Primero fue la revelación – en Septiembre pasado – de que cerca de 500 millones de cuentas de correo de usuarios de Yahoo! Mail habían sido comprometidas y sus logins y passwords robados en un ataque que se dio en 2014 pero que la compañía no identificó sino un año después.
Tres meses después la compañía hizo saber que en un ataque diferente otro bache de cuentas, este de cerca de 1000 Millones, habían sido robadas en Agosto del 2003, un año antes del ataque ya reportado. Logins, passwords, nombres, números de teléfono, fechas de nacimiento e incluso, en algunos casos, hasta las preguntas y respuestas de seguridad utilizadas para validar la identidad de los usuarios (aunque estas estaban encriptadas).
La pesadilla máxima. La información con la que cualquier hacker puede suplantar la identidad de sus víctimas, no solo en la plataforma de Yahoo! sino en cualquier outlet digital.
Y para cerrar con broche de oro, esta semana se conoció que Yahoo! ha comenzado a informar a algunos de sus usuarios de un sofisticado ataque utilizando cookies falsas, que por sus características permitiría al atacante obtener acceso a las cuentas de los usuarios sin necesidad de conocer su clave de acceso.
“Our outside forensic experts have been investigating the creation of forged cookies that could allow an intruder to access users’ accounts without a password. Based on the ongoing investigation, we believe a forged cookie may have been used in 2015 or 2016 to access your account.” – Mail de Yahoo!
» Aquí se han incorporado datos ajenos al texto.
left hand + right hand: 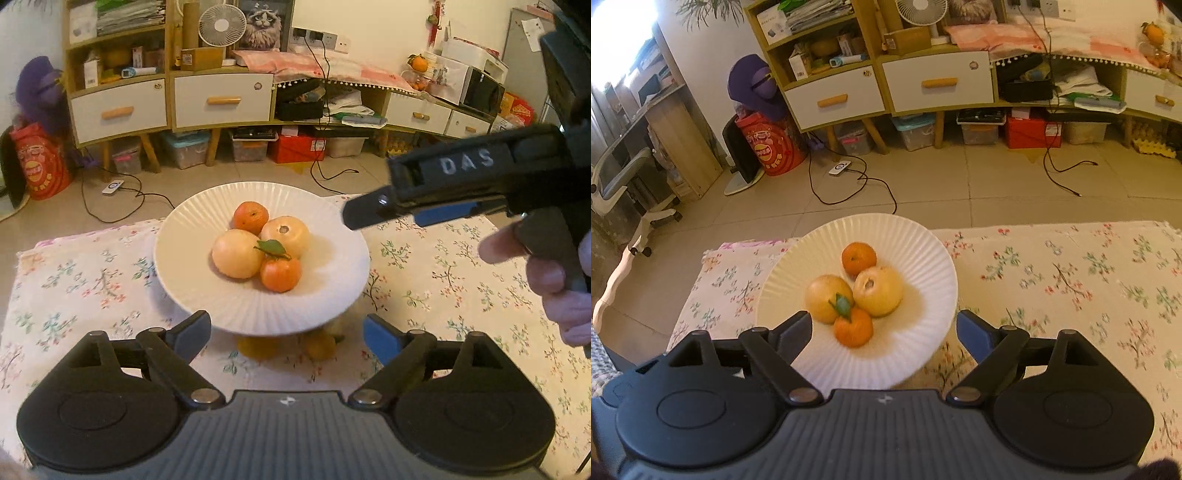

Aún no se sabe cuantos usuarios han sido afectados por esta nueva falla de seguridad. Lo que si sabe es que este es un ataque de tipo state-sponsored, perpetrado con la ayuda y complacencia de un gobierno extranjero y que la compañía, que está en proceso de venta a Verizon está utilizando un equipo de forense externo, posiblemente como parte del Due Diligence asociado al proceso de compra.
Así que si usted tuvo una cuenta de Yahoo! Mail entre el 2012 y el 2016 lo invito a que cambie todos sus passwords y preguntas de seguridad en todas sus plataformas de correo, redes sociales, bancarias y demás asegurando utilizar combinaciones que no haya utilizado antes.
Ahora bien, si a pesar de todo esto la sigue usando, lo invito a recapacitar y a tomar medidas inmediatamente pues no es sólo usted quien está en peligro. Somos todos a quienes nos tenga dentro de sus contactos los que corremos riesgos.